TASK INSTRUCTIONS | The answer is an exact repeat of the entries below, with the pictures omitted.

RECORDS FOR THE EXERCISE |
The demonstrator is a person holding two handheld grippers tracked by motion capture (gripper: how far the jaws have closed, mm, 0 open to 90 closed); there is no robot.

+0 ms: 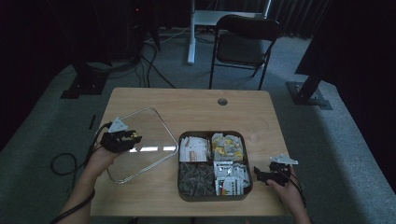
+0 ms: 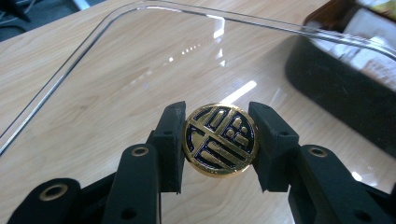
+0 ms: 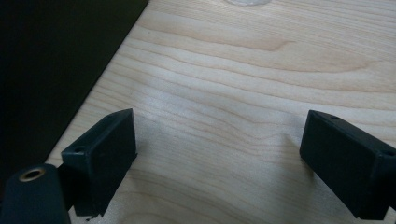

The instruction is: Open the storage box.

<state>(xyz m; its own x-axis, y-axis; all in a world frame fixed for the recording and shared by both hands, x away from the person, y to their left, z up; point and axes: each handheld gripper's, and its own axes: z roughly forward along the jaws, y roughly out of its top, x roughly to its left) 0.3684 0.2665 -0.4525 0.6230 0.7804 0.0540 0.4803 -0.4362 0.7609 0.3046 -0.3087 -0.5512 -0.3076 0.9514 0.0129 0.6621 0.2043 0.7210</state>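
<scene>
Room: dim, grey carpet, a folding chair (image 1: 243, 44) beyond the far edge of the table (image 1: 196, 105). Wooden table carries a clear lid (image 1: 144, 140), lying flat, and a dark four-compartment box (image 1: 215, 192) of packets, uncovered. Left gripper (image 1: 133, 138) sits over the lid; its fingers (image 2: 170, 140) are clamped on the round gold-and-blue knob (image 2: 219, 139) at the lid's centre. The box lies just beyond the right-hand finger in the left gripper view. Right gripper (image 1: 259, 173) rests beside the box, fingers (image 3: 105, 154) apart, bare wood between them. Judged step: lid held by its knob, set aside or about to be carried. Next move likely calls for a level lift.
</scene>
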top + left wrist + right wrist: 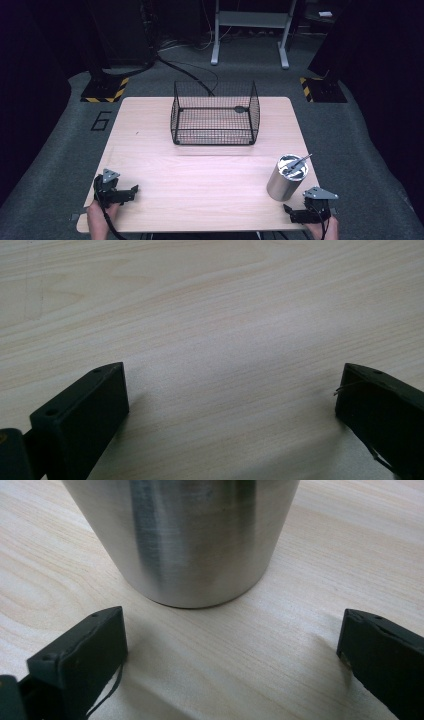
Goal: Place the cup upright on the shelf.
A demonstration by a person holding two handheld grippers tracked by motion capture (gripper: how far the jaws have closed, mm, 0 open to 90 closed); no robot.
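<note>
Two grippers rest at the near edge of the wooden table (pixel 150 150), and the steel cup (pixel 287 179) serves as the landmark; far to the left of the cup, the left gripper (pixel 131 192) lies low over bare wood, its jaws spread wide and holding nothing, as the left gripper view confirms with only grain between them; behind the cup and to its left, near the middle of the table, stands an open-topped wire basket (pixel 215 115), well apart from it; the cup itself stands upright toward the near right corner, with a thin metal utensil (pixel 299 162) leaning out over its rim; just in front of the cup sits the right gripper (pixel 290 211), jaws likewise wide apart and empty, with the cup's base (pixel 195 587) close ahead of them in the right gripper view.

Likely trouble, as I judge it: the cup looks tall, smooth and narrower at the foot, so a jaw nudging its wall before both sides close could tip or skid it toward the table's right edge; a low pinch on brushed steel may slip; the leaning utensil could shift its weight or clatter out if the cup tilts; carrying toward the basket, the wire rim could catch the cup's base.
</note>
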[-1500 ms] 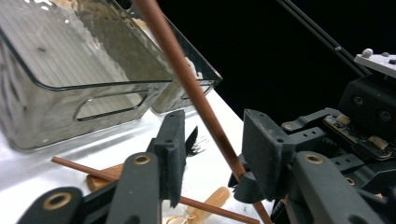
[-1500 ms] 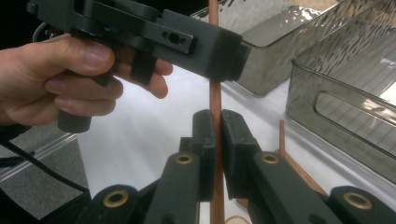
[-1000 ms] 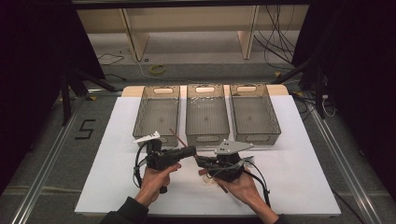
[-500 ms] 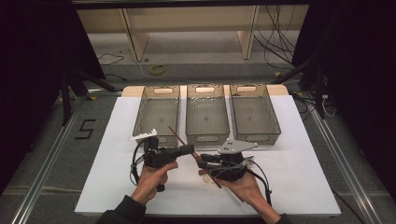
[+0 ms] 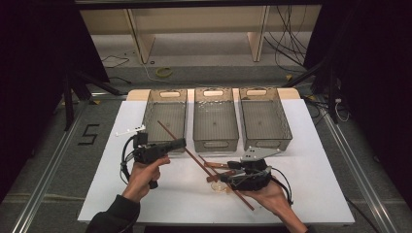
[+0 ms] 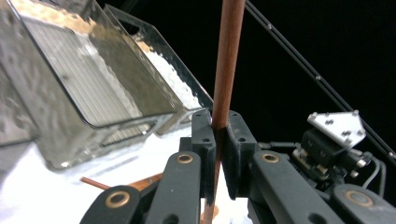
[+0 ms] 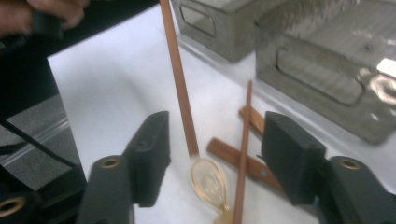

TASK ANSWER |
The demonstrator is a person holding two handheld grippers tracked by motion capture (gripper: how far the jaws have closed, mm, 0 open to 90 closed); there is no robot.

+0 ms: 
+0 ms: 
+0 ms: 

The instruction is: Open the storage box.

<state>(xyz m; its own x-axis, y-axis; all in a world frame fixed for the recording and shared by both hands, x away from the person, y to their left, z up; point and axes: each handheld gripper's, and its own axes: z roughly forward along the jaws, y roughly out of its top, x roughly to its left) 0.3684 0.2665 -0.4525 0.6230 0.7804 0.0540 0.4803 -0.4362 0.7609 0.3046 -0.3087 -0.5512 -0.3076 0.9514 0.0129 0.6621 0.2043 0.7210</state>
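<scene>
Room: dim, grey carpet, a folding chair (image 1: 243, 44) beyond the far edge of the table (image 1: 196, 105). Wooden table carries a clear lid (image 1: 144, 140), lying flat, and a dark four-compartment box (image 1: 215, 192) of packets, uncovered. Left gripper (image 1: 133, 138) sits over the lid; its fingers (image 2: 170, 140) are clamped on the round gold-and-blue knob (image 2: 219, 139) at the lid's centre. The box lies just beyond the right-hand finger in the left gripper view. Right gripper (image 1: 259, 173) rests beside the box, fingers (image 3: 105, 154) apart, bare wood between them. Judged step: lid held by its knob, set aside or about to be carried. Next move likely calls for a level lift.
</scene>
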top + left wrist + right wrist: 
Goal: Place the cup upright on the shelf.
A demonstration by a person holding two handheld grippers tracked by motion capture (gripper: how far the jaws have closed, mm, 0 open to 90 closed); no robot.
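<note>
Two grippers rest at the near edge of the wooden table (pixel 150 150), and the steel cup (pixel 287 179) serves as the landmark; far to the left of the cup, the left gripper (pixel 131 192) lies low over bare wood, its jaws spread wide and holding nothing, as the left gripper view confirms with only grain between them; behind the cup and to its left, near the middle of the table, stands an open-topped wire basket (pixel 215 115), well apart from it; the cup itself stands upright toward the near right corner, with a thin metal utensil (pixel 299 162) leaning out over its rim; just in front of the cup sits the right gripper (pixel 290 211), jaws likewise wide apart and empty, with the cup's base (pixel 195 587) close ahead of them in the right gripper view.

Likely trouble, as I judge it: the cup looks tall, smooth and narrower at the foot, so a jaw nudging its wall before both sides close could tip or skid it toward the table's right edge; a low pinch on brushed steel may slip; the leaning utensil could shift its weight or clatter out if the cup tilts; carrying toward the basket, the wire rim could catch the cup's base.
</note>
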[-1500 ms] 
[-1500 ms] 
[-1000 ms] 
[-500 ms] 
[+0 ms] 
[+0 ms] 
[+0 ms] 

There's nothing left to add to the answer.